Our grim tasks at Chimborazo Hospital began all over again, with wounded soldiers pouring in at the rate of several thousand a day. Sally and I worked for as many hours as we could bear before collapsing with exhaustion, but for all of our efforts, some days it seemed as though the angel of death laughed in our faces. I cut up the last of the linens from my hope chest to make bandages when the hospital ran out of them.

Many of the soldiers I tended wept as they described the terrible battle that had taken place in the wilderness’s dense thickets and tangled woods. They told me that more than two hundred wounded men had burned to death as fires swept through the underbrush. General Longstreet, who had been Charles’ commander for so long, had been severely wounded.

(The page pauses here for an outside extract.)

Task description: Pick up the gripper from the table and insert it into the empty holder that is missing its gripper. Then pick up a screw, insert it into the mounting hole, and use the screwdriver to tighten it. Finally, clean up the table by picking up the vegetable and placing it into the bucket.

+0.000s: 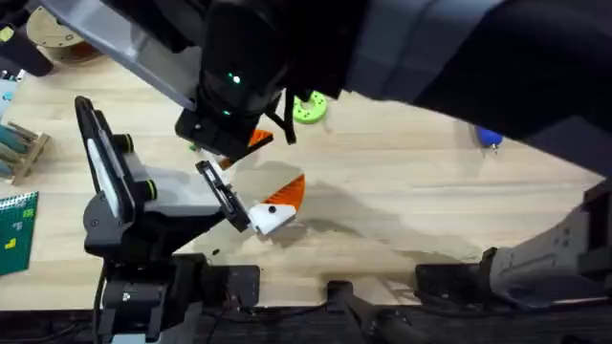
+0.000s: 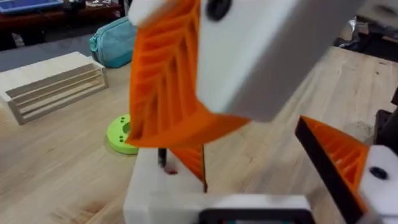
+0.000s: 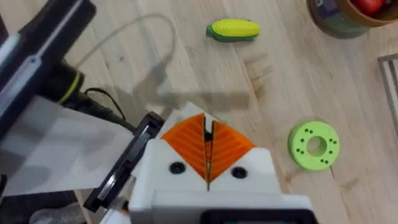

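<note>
My right gripper (image 3: 208, 148) hangs over the left arm's jaws, its orange fingers (image 2: 165, 81) pressed together. Below them the small orange gripper (image 2: 190, 160) with its black end stands against the plain white holder (image 2: 149, 190), and the right gripper looks shut on it. My left gripper (image 2: 261, 171) is open, with the holder on one side and its orange finger (image 2: 336, 155) on the other. In the overhead view the left gripper (image 1: 277, 205) lies mid-table under the dark right arm (image 1: 244, 143). The yellow vegetable (image 3: 233, 29) lies near the olive bucket (image 3: 339, 17). The blue screwdriver (image 1: 489, 137) lies far right.
A flat green ring disc (image 1: 308, 108) lies just beyond the grippers. A wooden slatted rack (image 2: 53, 87) and a teal pouch (image 2: 115, 43) stand farther off. A wooden rack (image 1: 19, 148) and a green board (image 1: 14, 229) sit at the table's left edge.
</note>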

Our troops weren’t the only ones who’d suffered. The Yankees lost so many thousands of men that everyone believed General Grant would retreat, just as all the defeated Union generals before him had. But regardless of his losses, Grant kept moving forward toward Richmond, skirting around Lee’s forces to the south and east. The exhausted Rebels marched forward to meet him, battling him again at Spotsylvania on May 8. That battle surged back and forth all day, the terrible fighting continuing until after midnight. One of the thousands of wounded men I tended told me that the artillery and rifle fire had been so intense that an entire forest of trees, many more than a foot and a half thick, had been reduced to stumps by bullets and shells. In places, the dead lay piled four deep where they had fallen.

Since Charles had little time to write, his letters became more brief and, for me, more precious.

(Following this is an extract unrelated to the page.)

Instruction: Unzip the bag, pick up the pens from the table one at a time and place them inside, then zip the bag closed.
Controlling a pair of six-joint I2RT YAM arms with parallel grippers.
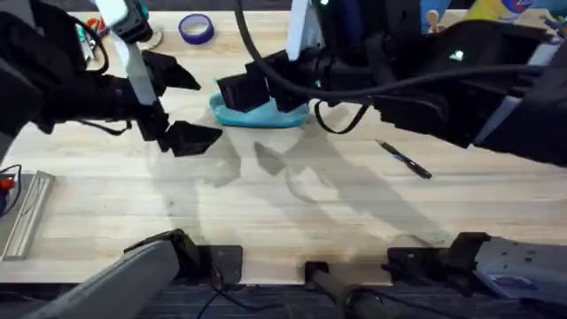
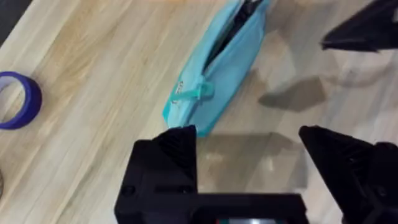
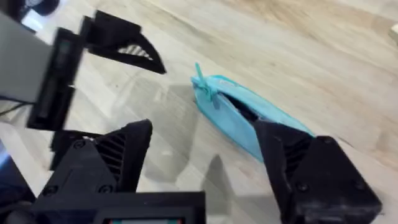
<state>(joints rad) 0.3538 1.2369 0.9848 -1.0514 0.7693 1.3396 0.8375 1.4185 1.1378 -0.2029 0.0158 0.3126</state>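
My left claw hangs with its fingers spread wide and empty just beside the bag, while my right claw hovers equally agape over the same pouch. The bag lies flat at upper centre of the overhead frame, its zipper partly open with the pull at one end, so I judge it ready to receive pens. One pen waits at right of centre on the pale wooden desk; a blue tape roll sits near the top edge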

We have been fighting for six long days. When I close my eyes at night it’s very difficult to erase the horrifying sights and sounds from my mind. And so I curl beneath my blanket on the hard ground and dream of the day when you will lie in my arms at night. I study your picture before every engagement so that your face is the last thing I see before the enemy charges. I carry it in my breast pocket, above my heart. . . .

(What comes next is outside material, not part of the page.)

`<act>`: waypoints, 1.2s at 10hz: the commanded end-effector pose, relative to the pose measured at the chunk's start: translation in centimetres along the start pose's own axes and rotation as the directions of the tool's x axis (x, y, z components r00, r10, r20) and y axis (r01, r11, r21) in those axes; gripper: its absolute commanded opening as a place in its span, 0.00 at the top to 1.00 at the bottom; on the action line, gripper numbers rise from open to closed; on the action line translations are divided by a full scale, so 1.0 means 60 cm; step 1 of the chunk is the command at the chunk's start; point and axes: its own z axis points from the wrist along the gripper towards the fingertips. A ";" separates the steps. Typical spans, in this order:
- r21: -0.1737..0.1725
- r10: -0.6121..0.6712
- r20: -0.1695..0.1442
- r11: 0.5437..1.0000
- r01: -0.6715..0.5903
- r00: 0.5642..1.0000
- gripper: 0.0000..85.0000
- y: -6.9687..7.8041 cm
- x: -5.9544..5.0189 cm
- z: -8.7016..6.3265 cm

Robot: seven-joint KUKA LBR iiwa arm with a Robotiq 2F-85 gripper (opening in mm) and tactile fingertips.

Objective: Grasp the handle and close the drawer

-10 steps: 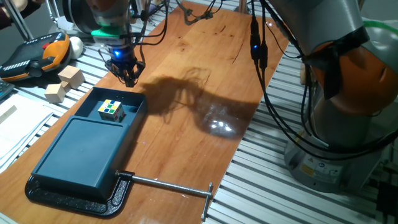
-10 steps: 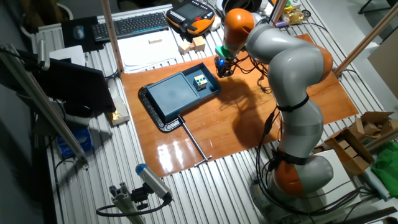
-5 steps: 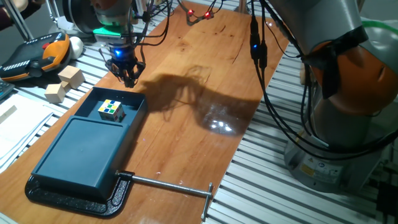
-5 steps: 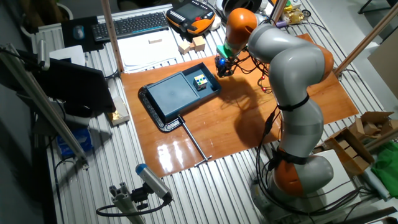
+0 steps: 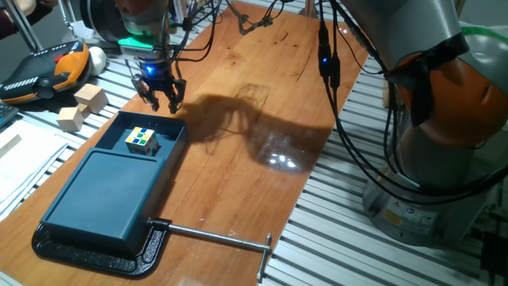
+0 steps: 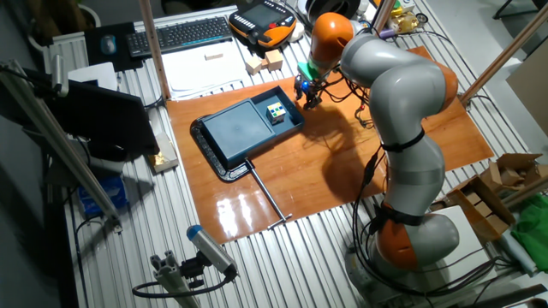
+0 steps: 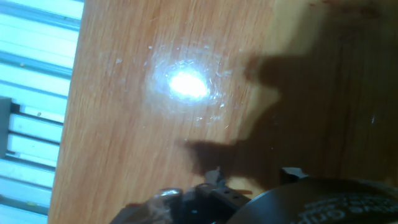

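The drawer (image 5: 163, 147) is a shallow dark teal tray pulled out of the flat teal box (image 5: 103, 195), and a multicoloured cube (image 5: 140, 139) lies in it. Its handle (image 5: 155, 120) is the narrow end rim on the far side. My gripper (image 5: 162, 103) hangs just above and beyond that rim, with its two dark fingers spread and nothing between them. In the other fixed view the gripper (image 6: 306, 97) sits right beside the drawer (image 6: 287, 122) at its handle (image 6: 294, 104). The hand view shows only the wooden board (image 7: 124, 124), glare and the gripper's shadow.
A black clamp (image 5: 119, 253) with a long steel rod (image 5: 214, 234) holds the box at the near end. Wooden blocks (image 5: 83, 107) and an orange-black pendant (image 5: 48, 67) lie left of the board. The robot base (image 5: 444, 119) and cables (image 5: 341, 95) stand on the right.
The gripper's fingers, pressed together before, have spread apart. The hand has stayed over the drawer's far end, shifting only slightly.
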 end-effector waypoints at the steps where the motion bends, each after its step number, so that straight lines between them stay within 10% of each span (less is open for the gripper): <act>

In Richmond, we felt the pressure of the enemy closing in on us from several directions. While Lee’s men held off the main body of Yankees, a smaller force under General Sheridan marched to the northern outskirts of the city. The Home Guard, along with every available man, young and old, scrambled to our defense. The Confederate cavalry under J.E.B. Stuart arrived in time to stop Sheridan, but Stuart himself was wounded in the fight at Yellow Tavern and later died. Meanwhile, more Yankee troops under General Butler set out from the south, making it as far as Richmond’s “back door” before Rebel forces drove them away. Everyone in the city knew our armies were fighting for their very lives—and for ours.